Alain Delon e Renato Salvatori.
Anche in Italia come in America, dove “la boxe è importante come una guerra” (Ceronetti), letteratura e cinema hanno onorato a lungo il mito povero e duro del pugilato in tutte le sue interazioni sociali. Giovanni Testori ha descritto come nessuno, nel suo “Ponte della Ghisolfa”, il mondo milanese della boxe e Visconti ne trasse “Rocco e i suoi fratelli”, riportando in auge per le riprese il famoso Cinema Teatro Principe, tempio milanese della boxe d’anteguerra. Nella pentalogia dei “Segreti di Milano”, il pugilato affiancava l’altro sport dei poveri, il ciclismo (“Il Dio di Roserio”) e il mondo del varietà in alcuni dei racconti milanesi più belli del nostro novecento.
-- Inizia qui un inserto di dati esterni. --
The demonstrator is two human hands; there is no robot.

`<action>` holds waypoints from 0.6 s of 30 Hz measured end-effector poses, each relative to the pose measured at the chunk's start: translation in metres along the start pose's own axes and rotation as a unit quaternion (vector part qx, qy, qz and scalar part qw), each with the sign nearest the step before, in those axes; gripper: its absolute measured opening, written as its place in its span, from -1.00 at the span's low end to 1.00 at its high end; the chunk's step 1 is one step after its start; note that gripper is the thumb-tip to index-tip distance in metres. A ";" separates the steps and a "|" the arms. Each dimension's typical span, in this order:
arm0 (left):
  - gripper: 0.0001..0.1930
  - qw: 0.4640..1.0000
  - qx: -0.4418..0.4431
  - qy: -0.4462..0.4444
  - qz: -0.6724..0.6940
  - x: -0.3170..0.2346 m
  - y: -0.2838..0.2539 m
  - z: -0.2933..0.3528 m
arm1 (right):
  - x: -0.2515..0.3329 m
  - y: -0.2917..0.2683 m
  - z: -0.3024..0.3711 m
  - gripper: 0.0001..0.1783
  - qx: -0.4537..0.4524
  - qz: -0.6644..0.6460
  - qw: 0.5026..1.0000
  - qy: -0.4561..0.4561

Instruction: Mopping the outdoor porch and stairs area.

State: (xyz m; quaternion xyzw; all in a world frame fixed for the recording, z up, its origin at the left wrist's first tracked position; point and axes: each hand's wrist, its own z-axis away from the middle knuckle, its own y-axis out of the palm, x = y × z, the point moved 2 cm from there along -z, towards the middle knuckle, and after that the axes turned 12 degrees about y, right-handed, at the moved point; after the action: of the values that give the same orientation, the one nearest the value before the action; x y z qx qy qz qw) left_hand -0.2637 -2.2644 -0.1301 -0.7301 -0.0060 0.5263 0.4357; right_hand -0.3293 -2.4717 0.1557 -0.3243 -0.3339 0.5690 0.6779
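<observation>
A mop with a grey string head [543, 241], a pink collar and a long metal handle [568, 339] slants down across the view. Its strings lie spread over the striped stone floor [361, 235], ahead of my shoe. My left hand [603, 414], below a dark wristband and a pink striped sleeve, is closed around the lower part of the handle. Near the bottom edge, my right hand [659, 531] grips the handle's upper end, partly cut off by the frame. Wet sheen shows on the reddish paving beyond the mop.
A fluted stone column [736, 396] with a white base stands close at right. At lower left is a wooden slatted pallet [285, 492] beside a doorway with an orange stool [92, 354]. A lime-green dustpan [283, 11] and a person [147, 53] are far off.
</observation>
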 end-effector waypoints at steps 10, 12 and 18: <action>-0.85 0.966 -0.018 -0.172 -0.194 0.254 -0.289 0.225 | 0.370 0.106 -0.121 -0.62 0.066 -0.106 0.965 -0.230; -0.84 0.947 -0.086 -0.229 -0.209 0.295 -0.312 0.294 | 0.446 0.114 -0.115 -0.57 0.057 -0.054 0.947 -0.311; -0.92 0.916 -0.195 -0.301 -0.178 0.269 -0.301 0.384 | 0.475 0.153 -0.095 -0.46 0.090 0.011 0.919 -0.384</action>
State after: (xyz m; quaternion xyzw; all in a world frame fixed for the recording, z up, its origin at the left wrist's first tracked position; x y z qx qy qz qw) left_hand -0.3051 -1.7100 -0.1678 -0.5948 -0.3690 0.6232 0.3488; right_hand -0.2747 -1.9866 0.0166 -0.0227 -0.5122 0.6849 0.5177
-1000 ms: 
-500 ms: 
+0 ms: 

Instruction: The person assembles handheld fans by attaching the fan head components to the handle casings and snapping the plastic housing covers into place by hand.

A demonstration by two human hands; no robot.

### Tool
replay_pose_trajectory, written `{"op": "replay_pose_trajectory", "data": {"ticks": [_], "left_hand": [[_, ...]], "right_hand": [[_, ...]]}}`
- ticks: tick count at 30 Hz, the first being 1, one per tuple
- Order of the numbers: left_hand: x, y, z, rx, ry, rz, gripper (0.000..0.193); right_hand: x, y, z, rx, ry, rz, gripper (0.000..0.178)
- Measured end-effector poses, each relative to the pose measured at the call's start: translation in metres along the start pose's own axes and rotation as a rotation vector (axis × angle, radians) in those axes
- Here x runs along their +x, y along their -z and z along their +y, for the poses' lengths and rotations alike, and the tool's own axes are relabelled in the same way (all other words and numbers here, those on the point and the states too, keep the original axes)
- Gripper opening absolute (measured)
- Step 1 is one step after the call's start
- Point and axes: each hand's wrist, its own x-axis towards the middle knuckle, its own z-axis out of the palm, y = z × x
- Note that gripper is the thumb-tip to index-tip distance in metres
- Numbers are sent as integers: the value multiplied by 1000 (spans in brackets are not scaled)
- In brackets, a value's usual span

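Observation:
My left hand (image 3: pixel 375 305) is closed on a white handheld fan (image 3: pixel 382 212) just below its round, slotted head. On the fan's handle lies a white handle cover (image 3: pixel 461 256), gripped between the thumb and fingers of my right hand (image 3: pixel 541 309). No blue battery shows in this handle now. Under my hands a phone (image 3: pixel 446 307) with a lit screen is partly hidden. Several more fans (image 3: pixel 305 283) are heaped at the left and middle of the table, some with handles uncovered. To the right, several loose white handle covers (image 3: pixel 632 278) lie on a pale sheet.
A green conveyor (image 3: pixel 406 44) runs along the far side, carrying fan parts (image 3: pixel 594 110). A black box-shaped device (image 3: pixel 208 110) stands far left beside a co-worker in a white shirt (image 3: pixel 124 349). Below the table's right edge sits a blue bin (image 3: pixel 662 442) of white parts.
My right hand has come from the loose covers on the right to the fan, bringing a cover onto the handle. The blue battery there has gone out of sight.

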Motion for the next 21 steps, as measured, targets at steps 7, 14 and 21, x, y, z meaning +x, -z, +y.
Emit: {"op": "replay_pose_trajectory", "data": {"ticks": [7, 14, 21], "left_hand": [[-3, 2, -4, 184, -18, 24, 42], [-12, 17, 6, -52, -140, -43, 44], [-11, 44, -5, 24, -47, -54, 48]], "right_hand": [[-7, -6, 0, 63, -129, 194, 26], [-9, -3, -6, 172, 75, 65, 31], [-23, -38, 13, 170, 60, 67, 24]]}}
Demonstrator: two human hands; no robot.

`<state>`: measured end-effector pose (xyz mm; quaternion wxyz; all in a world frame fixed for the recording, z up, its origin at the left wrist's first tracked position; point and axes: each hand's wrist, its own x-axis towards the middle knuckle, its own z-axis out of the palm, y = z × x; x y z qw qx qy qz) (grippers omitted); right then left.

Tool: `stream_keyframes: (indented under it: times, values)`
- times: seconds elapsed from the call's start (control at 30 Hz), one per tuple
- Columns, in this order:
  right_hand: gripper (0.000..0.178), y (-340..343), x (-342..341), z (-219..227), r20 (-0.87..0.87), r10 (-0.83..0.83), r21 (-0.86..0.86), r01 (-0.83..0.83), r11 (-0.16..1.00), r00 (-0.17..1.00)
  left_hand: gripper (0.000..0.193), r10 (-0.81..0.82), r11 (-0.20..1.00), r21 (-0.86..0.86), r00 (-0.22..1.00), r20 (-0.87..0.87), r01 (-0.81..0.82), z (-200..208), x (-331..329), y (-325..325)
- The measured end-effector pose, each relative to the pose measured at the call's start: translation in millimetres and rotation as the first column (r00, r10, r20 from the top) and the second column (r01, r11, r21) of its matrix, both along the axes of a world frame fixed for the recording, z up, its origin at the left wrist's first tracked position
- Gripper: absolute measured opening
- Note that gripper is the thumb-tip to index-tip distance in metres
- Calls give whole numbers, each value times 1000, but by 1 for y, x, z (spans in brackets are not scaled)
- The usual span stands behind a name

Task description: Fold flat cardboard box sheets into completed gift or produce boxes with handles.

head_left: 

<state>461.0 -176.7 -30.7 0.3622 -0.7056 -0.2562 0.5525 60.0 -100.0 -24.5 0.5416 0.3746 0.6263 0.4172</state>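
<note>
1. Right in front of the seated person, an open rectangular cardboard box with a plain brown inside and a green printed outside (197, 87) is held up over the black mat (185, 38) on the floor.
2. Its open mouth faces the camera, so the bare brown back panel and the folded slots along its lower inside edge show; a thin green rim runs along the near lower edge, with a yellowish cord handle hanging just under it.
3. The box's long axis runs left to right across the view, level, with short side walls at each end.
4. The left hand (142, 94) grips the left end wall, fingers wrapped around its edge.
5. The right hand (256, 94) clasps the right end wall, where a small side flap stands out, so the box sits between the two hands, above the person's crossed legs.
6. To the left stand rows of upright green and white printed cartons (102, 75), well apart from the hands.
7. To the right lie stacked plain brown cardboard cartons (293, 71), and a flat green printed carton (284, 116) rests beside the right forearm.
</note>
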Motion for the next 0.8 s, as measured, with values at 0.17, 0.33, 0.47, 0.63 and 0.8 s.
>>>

Guido Ceronetti ha raccontato quella torinese (“Boxe a Torino”, in “La pazienza dell’arrostito”, poi in “Piccolo inferno torinese”) e i suoi rapporti con il fascismo, sempre molto stretti. “Dare pugni alla ludica, secondo regole rigide, è vero, può insegnare un certo dominio sul proprio fondo cannibalico, oltre che a difenderci dall’antropofagia urbana, ma anche il ludus è soggetto agli inganni degli Dei, alla frenesia della tracotanza.” (G.C.). I rapporti d’anteguerra col fascismo, che aveva fatto del pugilato una bandiera il cui pennone – come noto – era stato Primo Carnera, si sarebbero prolungati spesso nel dopoguerra in quelli con la destra post fascista: non so oggi, ma allora il mondo del pugilato al 90 % teneva la destra: di preferenza estrema (con derive a volte schiettamente criminali nelle seconde generazioni). Più tardi, in “La bellezza e l’inferno”, Roberto Saviano avrebbe raccontato le palestre di Marcianise e il pugilato in terra di camorra.
La boxe che avevamo conosciuto scompariva nel tourbillon di tutto ciò che infiliamo spesso a forza in un concetto, unificante e confuso, tradotto in un numero: il 68. Nel mondo nuovo s’avanzava uno strano soldato: una generazione che aveva un imperativo assoluto, vissuto come una missione storica ineludibile: troncare con la precedente. Come sempre, si dirà. Di più, parecchio di più. Gli sviluppi raramente saranno all’altezza delle attese e qualcuno (Giorgio Gaber) dirà: “La mia generazione ha perso”. Nelle nostre città le strade non sarebbero più state “il cortile degli italiani, ma il loro garage” (Goffredo Fofi). Chi volesse trovare in poesia il volto arcaico di questo passaggio, può trovarlo, come sempre, in Pasolini: il mondo di Accattone, con i suoi spettacolari corpo a corpo, epicizzati dalla musica di Bach, rappresentazione sacra dell’epopea popolare della lotta quale non sarebbe più stata. Altro che “noble art”! Un mondo scompariva, per un motivo tutto sommato non banale: stavamo meglio.